• Exercise details: Each entry below is to be restated word for word, with no pictures carried over.

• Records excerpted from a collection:
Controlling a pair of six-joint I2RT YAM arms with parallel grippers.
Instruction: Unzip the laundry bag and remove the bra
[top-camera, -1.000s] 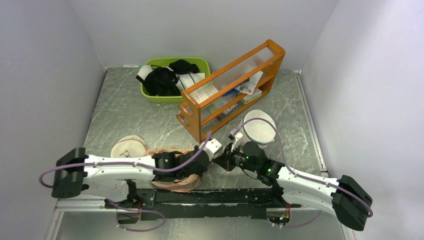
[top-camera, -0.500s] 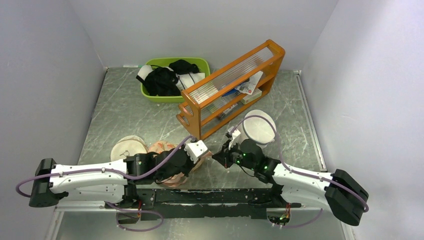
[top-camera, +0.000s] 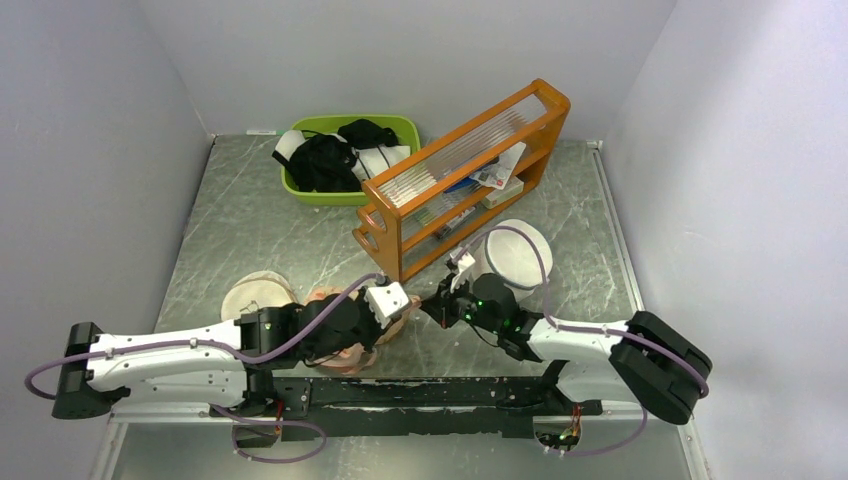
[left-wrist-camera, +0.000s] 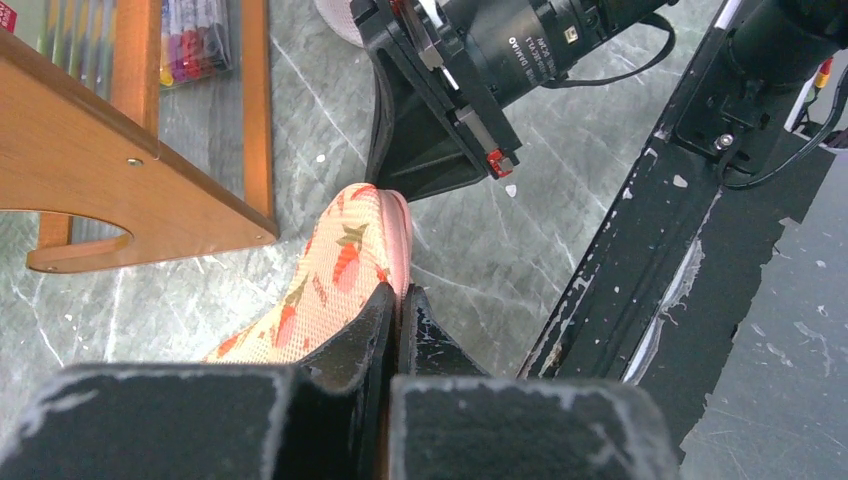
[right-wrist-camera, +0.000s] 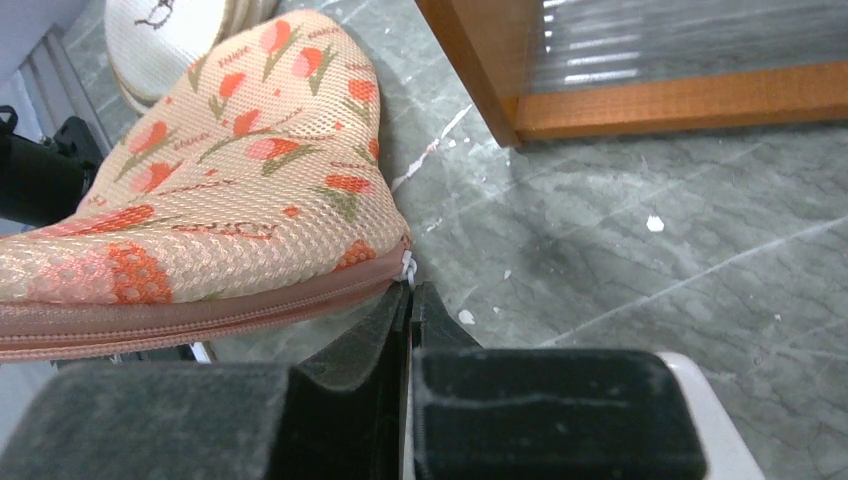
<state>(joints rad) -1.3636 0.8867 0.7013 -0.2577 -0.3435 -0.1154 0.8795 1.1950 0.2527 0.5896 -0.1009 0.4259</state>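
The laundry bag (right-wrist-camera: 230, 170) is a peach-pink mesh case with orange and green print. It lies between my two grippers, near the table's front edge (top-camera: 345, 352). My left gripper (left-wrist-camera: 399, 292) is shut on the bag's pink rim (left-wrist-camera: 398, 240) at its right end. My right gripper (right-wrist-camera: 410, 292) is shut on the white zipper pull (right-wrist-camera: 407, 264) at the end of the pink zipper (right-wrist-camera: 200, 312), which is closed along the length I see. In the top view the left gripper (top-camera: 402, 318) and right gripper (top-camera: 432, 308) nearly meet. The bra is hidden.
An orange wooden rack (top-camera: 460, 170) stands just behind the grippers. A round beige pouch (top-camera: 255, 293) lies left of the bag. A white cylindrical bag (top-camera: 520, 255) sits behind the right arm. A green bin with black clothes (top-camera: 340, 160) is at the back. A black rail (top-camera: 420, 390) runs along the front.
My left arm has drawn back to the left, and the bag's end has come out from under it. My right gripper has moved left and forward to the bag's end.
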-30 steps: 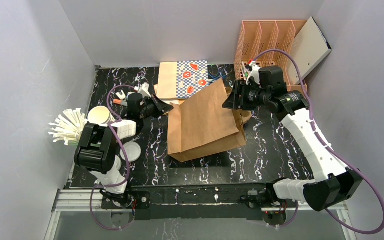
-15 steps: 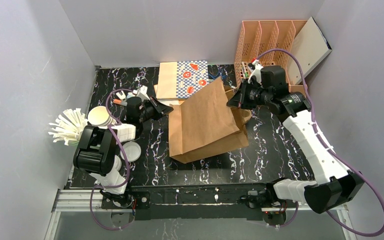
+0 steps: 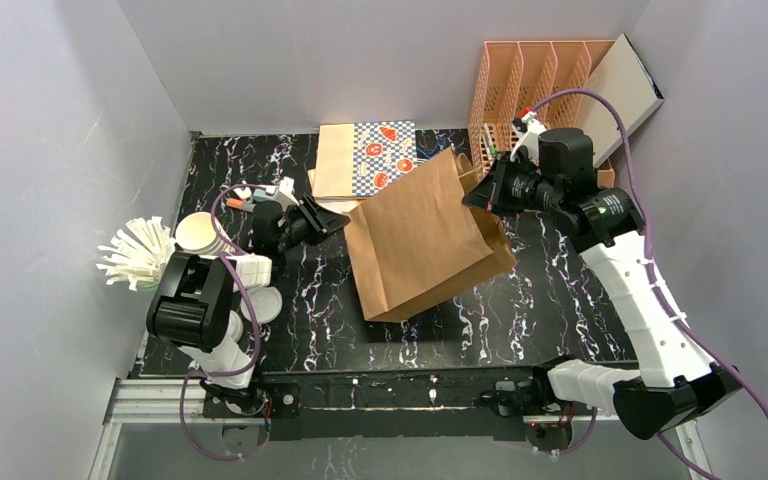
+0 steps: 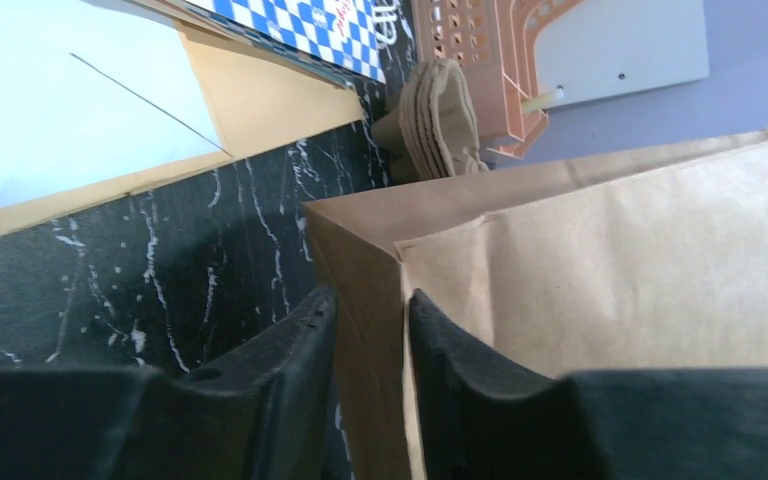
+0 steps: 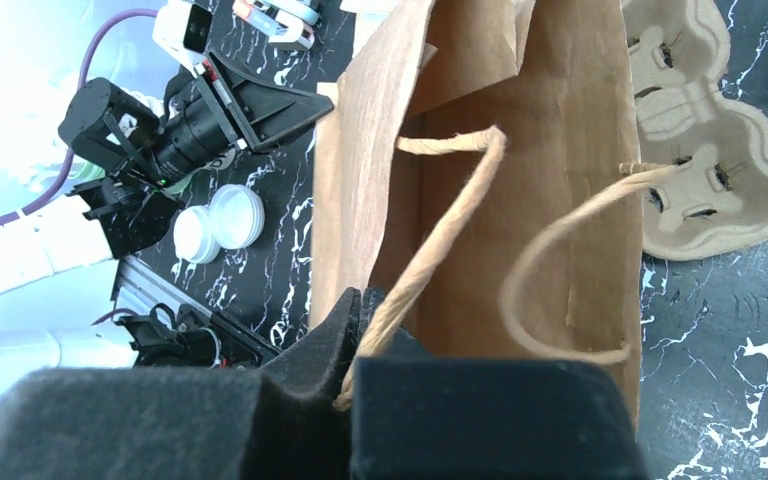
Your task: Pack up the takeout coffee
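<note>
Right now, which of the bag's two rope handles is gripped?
The taut handle running into the right gripper; the other handle curls free, nearer the cup carrier.

Right end effector [image 5: 356,335] clamped; left end effector [image 4: 370,305] slightly parted.

A brown paper bag [image 3: 425,240] sits tilted on the black marbled table [image 3: 520,330], twine handles up; a pulp cup carrier [image 5: 705,150] lies just beside its mouth; an orange rack [image 3: 525,85] stands behind; a checkered sheet [image 3: 385,150] lies near the back wall; white sticks [image 3: 135,252] fan out at the left.
</note>
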`<state>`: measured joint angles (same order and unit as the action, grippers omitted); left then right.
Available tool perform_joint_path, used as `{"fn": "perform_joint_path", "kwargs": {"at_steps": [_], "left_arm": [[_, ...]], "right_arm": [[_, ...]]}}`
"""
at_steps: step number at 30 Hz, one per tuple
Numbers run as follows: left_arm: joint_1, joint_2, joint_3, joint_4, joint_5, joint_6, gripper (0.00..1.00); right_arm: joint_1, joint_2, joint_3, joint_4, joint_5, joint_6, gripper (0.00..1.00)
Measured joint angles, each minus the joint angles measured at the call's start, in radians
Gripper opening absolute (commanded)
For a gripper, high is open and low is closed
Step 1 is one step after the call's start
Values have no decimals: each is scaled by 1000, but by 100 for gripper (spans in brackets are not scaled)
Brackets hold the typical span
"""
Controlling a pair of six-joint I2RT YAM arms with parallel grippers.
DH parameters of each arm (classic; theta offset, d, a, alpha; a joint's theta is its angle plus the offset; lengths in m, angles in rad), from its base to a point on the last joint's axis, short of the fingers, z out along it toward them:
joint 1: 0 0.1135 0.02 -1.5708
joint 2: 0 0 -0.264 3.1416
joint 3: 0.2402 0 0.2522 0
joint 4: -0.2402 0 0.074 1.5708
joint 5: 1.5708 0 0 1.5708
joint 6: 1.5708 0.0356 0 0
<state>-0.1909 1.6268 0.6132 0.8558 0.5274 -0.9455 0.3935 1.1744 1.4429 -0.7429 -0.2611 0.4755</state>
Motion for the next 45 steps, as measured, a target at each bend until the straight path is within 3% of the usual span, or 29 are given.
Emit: {"fn": "perform_joint_path", "kwargs": {"at_steps": [4,10,16,19,23,28,32,45], "left_arm": [[6,0,-13,5,-12,7,50],[8,-63,-54,-1,-14,13,52],[-27,-192,-78,-80,-45,64,38],[-105,-237,-76,-179,-97,126,25],[-199,-259,-75,-292,-155,199,19],[-212,-217,-74,-340,-185,236,19],[-217,-149,-71,-341,-188,239,31],[-225,17,22,-277,-174,239,27]], "right_arm": [[-1,1,24,-11,-14,-3,1],[-1,41,115,-44,-50,-24,1],[-1,79,166,-84,-58,-50,1],[1,102,171,-98,-77,-58,1],[18,125,171,-106,-105,-61,1],[50,127,171,-117,-130,-68,1],[65,127,156,-120,-144,-79,1],[66,121,130,-122,-161,-87,1]]}}
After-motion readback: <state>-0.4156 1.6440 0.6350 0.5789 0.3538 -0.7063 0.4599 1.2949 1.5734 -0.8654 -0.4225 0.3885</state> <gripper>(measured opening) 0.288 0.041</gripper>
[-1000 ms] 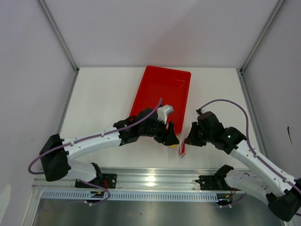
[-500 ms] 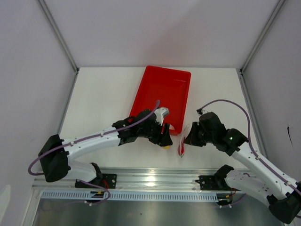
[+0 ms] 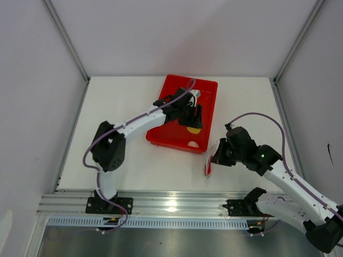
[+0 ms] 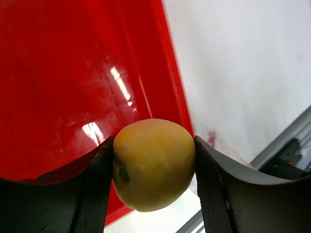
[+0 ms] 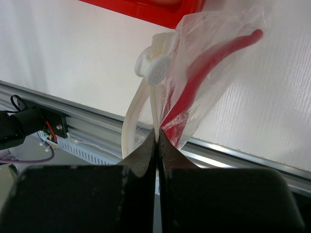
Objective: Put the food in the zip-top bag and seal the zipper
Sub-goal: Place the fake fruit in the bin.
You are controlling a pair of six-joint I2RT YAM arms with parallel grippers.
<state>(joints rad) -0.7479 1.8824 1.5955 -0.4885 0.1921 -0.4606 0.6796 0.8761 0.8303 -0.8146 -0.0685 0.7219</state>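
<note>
My left gripper (image 3: pixel 192 123) hangs over the near right part of the red tray (image 3: pixel 177 101), shut on a yellow roundish fruit (image 3: pixel 194 130). In the left wrist view the fruit (image 4: pixel 153 167) sits squeezed between both fingers (image 4: pixel 92 189). My right gripper (image 3: pixel 217 156) is shut on the edge of the zip-top bag (image 3: pixel 209 166), which hangs down toward the table's front. A red chili pepper (image 5: pixel 214 56) lies inside the bag (image 5: pixel 233 29). The pale zipper (image 5: pixel 141 104) with its white slider (image 5: pixel 153 68) runs into the shut right gripper (image 5: pixel 156 135), its two strips bowed apart.
The red tray's near rim (image 5: pixel 146 12) lies just beyond the bag. An aluminium rail (image 3: pixel 171 202) runs along the table's front edge. White walls with metal posts (image 3: pixel 67 40) enclose the table on three sides.
My left arm has swung from the table's front beside the bag up and away to above the red tray, carrying the yellow fruit. The right gripper and bag have barely moved.
</note>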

• Response for this exercise:
Controlling a pair of six-joint I2RT YAM arms with parallel grippers.
Instruction: Unzip the laundry bag and remove the bra
[top-camera, -1.000s] 
[top-camera, -0.500s] 
[top-camera, +0.000s] 
[left-wrist-camera, +0.000s] 
[right-wrist-camera, +0.000s] 
<state>(joints rad) -1.3636 0.8867 0.7013 -0.2577 -0.3435 -0.1154 0.8795 1.1950 0.2527 0.5896 -0.1009 0.4259</state>
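The laundry bag (right-wrist-camera: 230, 170) is a peach-pink mesh case with orange and green print. It lies between my two grippers, near the table's front edge (top-camera: 345, 352). My left gripper (left-wrist-camera: 399, 292) is shut on the bag's pink rim (left-wrist-camera: 398, 240) at its right end. My right gripper (right-wrist-camera: 410, 292) is shut on the white zipper pull (right-wrist-camera: 407, 264) at the end of the pink zipper (right-wrist-camera: 200, 312), which is closed along the length I see. In the top view the left gripper (top-camera: 402, 318) and right gripper (top-camera: 432, 308) nearly meet. The bra is hidden.
An orange wooden rack (top-camera: 460, 170) stands just behind the grippers. A round beige pouch (top-camera: 255, 293) lies left of the bag. A white cylindrical bag (top-camera: 520, 255) sits behind the right arm. A green bin with black clothes (top-camera: 340, 160) is at the back. A black rail (top-camera: 420, 390) runs along the front.
My left arm has drawn back to the left, and the bag's end has come out from under it. My right gripper has moved left and forward to the bag's end.
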-30 steps: 
-15 steps: 
+0 steps: 
+0 steps: 
+0 steps: 
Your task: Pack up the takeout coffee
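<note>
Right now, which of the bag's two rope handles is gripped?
The taut handle running into the right gripper; the other handle curls free, nearer the cup carrier.

Right end effector [image 5: 356,335] clamped; left end effector [image 4: 370,305] slightly parted.

A brown paper bag [image 3: 425,240] sits tilted on the black marbled table [image 3: 520,330], twine handles up; a pulp cup carrier [image 5: 705,150] lies just beside its mouth; an orange rack [image 3: 525,85] stands behind; a checkered sheet [image 3: 385,150] lies near the back wall; white sticks [image 3: 135,252] fan out at the left.
</note>
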`<state>`: measured joint angles (same order and unit as the action, grippers omitted); left then right.
Available tool perform_joint_path, used as `{"fn": "perform_joint_path", "kwargs": {"at_steps": [_], "left_arm": [[_, ...]], "right_arm": [[_, ...]]}}`
"""
at_steps: step number at 30 Hz, one per tuple
Numbers run as follows: left_arm: joint_1, joint_2, joint_3, joint_4, joint_5, joint_6, gripper (0.00..1.00); right_arm: joint_1, joint_2, joint_3, joint_4, joint_5, joint_6, gripper (0.00..1.00)
Measured joint angles, each minus the joint angles measured at the call's start, in radians
Gripper opening absolute (commanded)
For a gripper, high is open and low is closed
Step 1 is one step after the call's start
Values have no decimals: each is scaled by 1000, but by 100 for gripper (spans in brackets are not scaled)
Brackets hold the typical span
"""
Controlling a pair of six-joint I2RT YAM arms with parallel grippers.
DH parameters of each arm (classic; theta offset, d, a, alpha; a joint's theta is its angle plus the offset; lengths in m, angles in rad), from its base to a point on the last joint's axis, short of the fingers, z out along it toward them:
joint 1: 0 0.1135 0.02 -1.5708
joint 2: 0 0 -0.264 3.1416
joint 3: 0.2402 0 0.2522 0
joint 4: -0.2402 0 0.074 1.5708
joint 5: 1.5708 0 0 1.5708
joint 6: 1.5708 0.0356 0 0
<state>-0.1909 1.6268 0.6132 0.8558 0.5274 -0.9455 0.3935 1.1744 1.4429 -0.7429 -0.2611 0.4755</state>
Motion for the next 45 steps, as measured, a target at each bend until the straight path is within 3% of the usual span, or 29 are given.
Emit: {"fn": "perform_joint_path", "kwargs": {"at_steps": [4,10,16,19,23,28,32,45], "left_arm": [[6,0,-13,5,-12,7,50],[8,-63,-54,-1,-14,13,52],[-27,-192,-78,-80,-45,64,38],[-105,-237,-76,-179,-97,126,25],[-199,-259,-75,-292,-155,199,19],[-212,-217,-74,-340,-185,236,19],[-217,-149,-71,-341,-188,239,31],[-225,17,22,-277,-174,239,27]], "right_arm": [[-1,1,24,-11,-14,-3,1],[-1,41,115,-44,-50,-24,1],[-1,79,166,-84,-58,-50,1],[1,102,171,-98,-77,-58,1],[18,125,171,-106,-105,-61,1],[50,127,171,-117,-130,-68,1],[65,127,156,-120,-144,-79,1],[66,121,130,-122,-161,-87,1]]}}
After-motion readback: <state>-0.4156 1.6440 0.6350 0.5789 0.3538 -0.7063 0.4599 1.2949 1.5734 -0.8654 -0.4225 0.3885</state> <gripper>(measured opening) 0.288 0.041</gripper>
[-1000 ms] 
[-500 ms] 
[+0 ms] 
[+0 ms] 
[+0 ms] 
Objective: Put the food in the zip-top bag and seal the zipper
Sub-goal: Place the fake fruit in the bin.
You are controlling a pair of six-joint I2RT YAM arms with parallel grippers.
<state>(joints rad) -0.7479 1.8824 1.5955 -0.4885 0.1921 -0.4606 0.6796 0.8761 0.8303 -0.8146 -0.0685 0.7219</state>
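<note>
My left gripper (image 3: pixel 192 123) hangs over the near right part of the red tray (image 3: pixel 177 101), shut on a yellow roundish fruit (image 3: pixel 194 130). In the left wrist view the fruit (image 4: pixel 153 167) sits squeezed between both fingers (image 4: pixel 92 189). My right gripper (image 3: pixel 217 156) is shut on the edge of the zip-top bag (image 3: pixel 209 166), which hangs down toward the table's front. A red chili pepper (image 5: pixel 214 56) lies inside the bag (image 5: pixel 233 29). The pale zipper (image 5: pixel 141 104) with its white slider (image 5: pixel 153 68) runs into the shut right gripper (image 5: pixel 156 135), its two strips bowed apart.
The red tray's near rim (image 5: pixel 146 12) lies just beyond the bag. An aluminium rail (image 3: pixel 171 202) runs along the table's front edge. White walls with metal posts (image 3: pixel 67 40) enclose the table on three sides.
My left arm has swung from the table's front beside the bag up and away to above the red tray, carrying the yellow fruit. The right gripper and bag have barely moved.
</note>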

Nothing further is needed for the answer.